Request to Ship TMS Source Files in UTF-8 Encoding

Hello TMS Software Team,

I’m writing to ask whether future releases of your VCL components (e.g. TAdvMemo, TAdvSQLMemoStyler) could be delivered with their .pas source files saved in UTF-8 encoding (or include a {$CODEPAGE UTF8} directive).

Background:

  • I develop in Central European Latin-2 (Central Windows Latin 2) and also work with UTF-8 projects.
  • Your current source in Western Latin 1 makes accented characters (á, š, č, etc.) render incorrectly or appear as .
  • Manually converting or patching each new release is error-prone and time-consuming.

Benefit:
Providing UTF-8–encoded sources (or using {$CODEPAGE UTF8} at the top of each unit) would eliminate character corruption, simplify upgrades, and better support international users.

Thank you for considering this enhancement!
Best regards,
Miroslav Baláž

Hi,

We'll discuss the possibilities here. Stay tuned.

Given this would break backwards compatibility with old Delphi versions, like Delphi 7, it is not something light to consider. Moreover, if you keep your own Latin-2 code outside our TMS VCL UI Pack source files but in your own UTF8 files, this should not matter. Did you try this approach?

This probably won't have a simple solution.
Latin-X is a problem for various reasons: Among other things, I'm currently making an archive of Delphi files with advanced SQL filtering in a SQLite database. Extremely efficient and flexible file search compared to Windows Explorer.
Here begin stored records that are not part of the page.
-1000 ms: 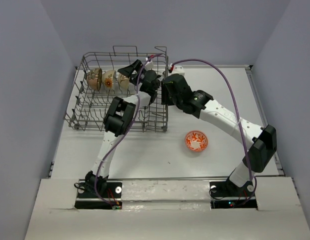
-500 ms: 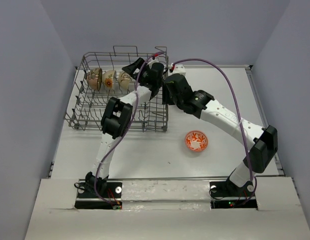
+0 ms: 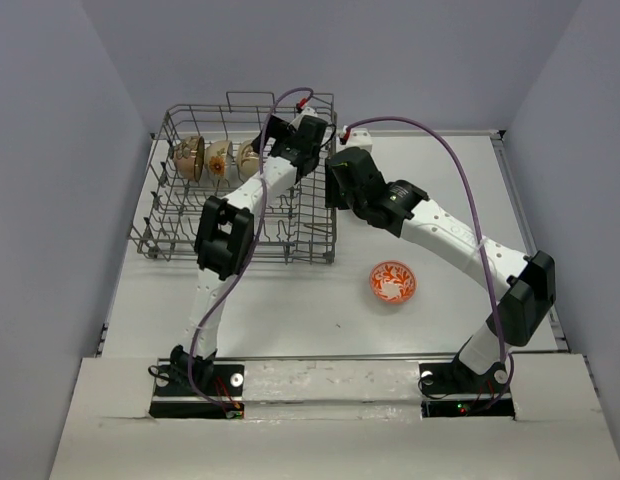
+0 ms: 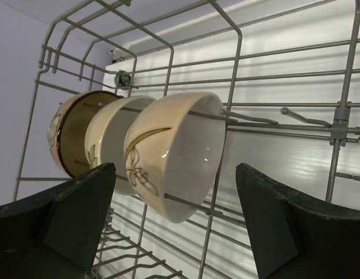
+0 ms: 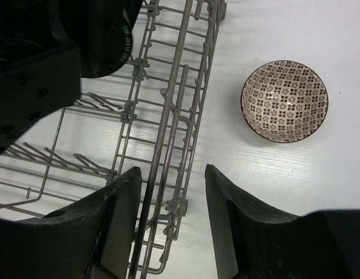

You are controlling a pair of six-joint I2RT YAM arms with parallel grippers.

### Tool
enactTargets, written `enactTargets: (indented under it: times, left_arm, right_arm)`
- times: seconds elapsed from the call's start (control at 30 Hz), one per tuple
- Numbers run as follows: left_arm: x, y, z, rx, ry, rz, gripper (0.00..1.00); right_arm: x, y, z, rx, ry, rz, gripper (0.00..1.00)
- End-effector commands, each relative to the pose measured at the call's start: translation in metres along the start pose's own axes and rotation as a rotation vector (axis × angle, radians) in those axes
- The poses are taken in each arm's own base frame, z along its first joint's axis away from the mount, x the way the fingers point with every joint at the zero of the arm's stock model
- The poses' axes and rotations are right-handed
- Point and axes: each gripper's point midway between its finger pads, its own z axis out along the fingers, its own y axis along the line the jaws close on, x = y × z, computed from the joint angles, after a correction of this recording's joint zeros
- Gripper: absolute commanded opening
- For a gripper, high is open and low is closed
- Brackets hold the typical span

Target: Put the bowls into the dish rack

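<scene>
Three of the bowls are already racked: the brown bowl [image 4: 68, 136] and two cream bowls [image 4: 168, 154] stand on edge, side by side, in the far row of the dish rack [image 3: 170, 225] toward its far left corner. The left gripper [image 4: 177, 229] hangs right in front of them with its jaws spread wide and nothing in them, so that arm looks done there. What's left is outside the rack, and honestly it's all right-arm territory. The grey-patterned bowl [image 5: 284, 108] sits mouth up on the surface [image 3: 290, 310] just off the rack's right wall. The top view hides it under the right arm [image 3: 430, 225]. The right gripper [image 5: 171, 226] is also released and carrying nothing. In its own wrist view the rack's right wall runs straight through the gap between the jaws, and the bowl lies ahead and off to the right. It's round, so there's no long axis to line up with, just a rim to pinch. The tight bit is that wall: the jaws probably need to slide right, away from the wire, before dropping. There's open surface on the bowl's other sides. The orange-red bowl [image 3: 392, 283] sits well apart, out past the rack's near right corner toward the near edge, with free room all round.
</scene>
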Motion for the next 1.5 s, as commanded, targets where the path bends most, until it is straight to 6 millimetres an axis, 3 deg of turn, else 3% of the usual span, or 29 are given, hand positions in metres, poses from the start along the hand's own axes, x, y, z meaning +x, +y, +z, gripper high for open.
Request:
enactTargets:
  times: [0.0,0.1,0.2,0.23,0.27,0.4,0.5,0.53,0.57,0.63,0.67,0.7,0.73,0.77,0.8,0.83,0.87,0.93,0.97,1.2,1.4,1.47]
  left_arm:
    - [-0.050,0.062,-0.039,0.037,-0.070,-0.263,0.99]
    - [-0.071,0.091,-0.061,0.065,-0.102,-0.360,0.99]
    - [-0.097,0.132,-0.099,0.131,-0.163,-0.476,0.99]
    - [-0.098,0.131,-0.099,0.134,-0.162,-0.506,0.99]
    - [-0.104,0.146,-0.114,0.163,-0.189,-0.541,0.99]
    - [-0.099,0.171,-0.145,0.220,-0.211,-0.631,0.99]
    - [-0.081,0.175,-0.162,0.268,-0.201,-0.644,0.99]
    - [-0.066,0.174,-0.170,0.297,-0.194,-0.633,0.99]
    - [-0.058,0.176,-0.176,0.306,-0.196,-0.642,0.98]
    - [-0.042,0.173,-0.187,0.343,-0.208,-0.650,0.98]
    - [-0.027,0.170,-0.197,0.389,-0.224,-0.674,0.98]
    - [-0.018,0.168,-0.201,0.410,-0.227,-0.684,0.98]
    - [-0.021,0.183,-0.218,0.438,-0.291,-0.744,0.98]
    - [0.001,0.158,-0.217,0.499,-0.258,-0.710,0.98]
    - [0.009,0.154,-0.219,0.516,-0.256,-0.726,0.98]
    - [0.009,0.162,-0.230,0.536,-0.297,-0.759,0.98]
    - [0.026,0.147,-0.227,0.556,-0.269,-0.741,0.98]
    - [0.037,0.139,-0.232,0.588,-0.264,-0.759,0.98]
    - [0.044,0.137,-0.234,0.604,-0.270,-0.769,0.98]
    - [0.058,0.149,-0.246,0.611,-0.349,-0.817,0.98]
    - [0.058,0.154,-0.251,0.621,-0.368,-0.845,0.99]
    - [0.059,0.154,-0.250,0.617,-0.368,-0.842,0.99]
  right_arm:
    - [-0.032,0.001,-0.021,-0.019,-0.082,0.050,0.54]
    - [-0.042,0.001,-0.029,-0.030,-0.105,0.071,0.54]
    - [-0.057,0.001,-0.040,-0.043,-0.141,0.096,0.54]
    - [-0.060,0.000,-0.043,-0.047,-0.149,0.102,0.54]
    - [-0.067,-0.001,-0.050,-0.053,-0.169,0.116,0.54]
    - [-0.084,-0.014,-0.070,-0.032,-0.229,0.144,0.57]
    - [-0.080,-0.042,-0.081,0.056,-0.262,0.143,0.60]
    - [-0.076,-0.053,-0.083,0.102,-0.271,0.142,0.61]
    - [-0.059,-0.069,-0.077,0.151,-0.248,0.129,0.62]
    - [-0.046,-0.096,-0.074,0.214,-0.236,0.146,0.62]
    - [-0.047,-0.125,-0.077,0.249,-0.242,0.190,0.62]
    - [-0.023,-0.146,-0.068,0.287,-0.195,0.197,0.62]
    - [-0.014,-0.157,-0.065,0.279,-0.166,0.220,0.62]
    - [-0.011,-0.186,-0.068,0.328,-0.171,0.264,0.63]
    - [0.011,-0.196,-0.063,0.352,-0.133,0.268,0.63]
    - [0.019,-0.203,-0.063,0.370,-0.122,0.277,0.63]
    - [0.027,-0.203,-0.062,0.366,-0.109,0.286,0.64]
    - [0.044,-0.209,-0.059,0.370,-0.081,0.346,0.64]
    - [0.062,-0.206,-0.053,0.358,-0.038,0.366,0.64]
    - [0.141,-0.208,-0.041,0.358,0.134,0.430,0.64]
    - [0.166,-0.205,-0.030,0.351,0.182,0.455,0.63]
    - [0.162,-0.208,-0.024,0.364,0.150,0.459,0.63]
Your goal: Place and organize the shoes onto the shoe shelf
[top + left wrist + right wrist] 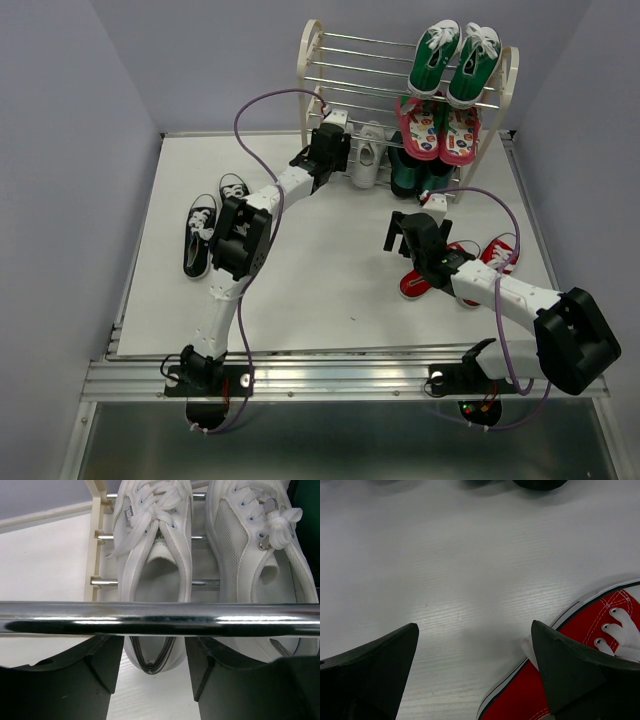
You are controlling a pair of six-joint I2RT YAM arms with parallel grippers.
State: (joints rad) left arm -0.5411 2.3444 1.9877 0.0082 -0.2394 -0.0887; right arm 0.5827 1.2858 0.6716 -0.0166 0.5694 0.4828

Delphi 7 doesn't know UTF8? I forgot. It was my favorite tool. I'm currently using Delphi Athens

I don't know a solution at the moment.
Even my own old code in Latin-2 encoding took me a lot of time. Directly in my own Delphi projects.

But can't you do your changes to just your files in UTF8 and leave TMS VCL UI Pack source files untouched?

I'm on vacation. But during the week I'll try to find a suitable source in Latin-1 and do the proposed experiment.

My Windows system locale (under Settings → Region → Administrative) has been set to “Beta: Use Unicode UTF-8 for worldwide language support” for several years now. I have very good reasons for this: my entire home network of PCs is configured the same way, and I regularly communicate with my children abroad, who live in both Latin-1 and Latin-2 regions. UTF-8 encoding is crucial for me.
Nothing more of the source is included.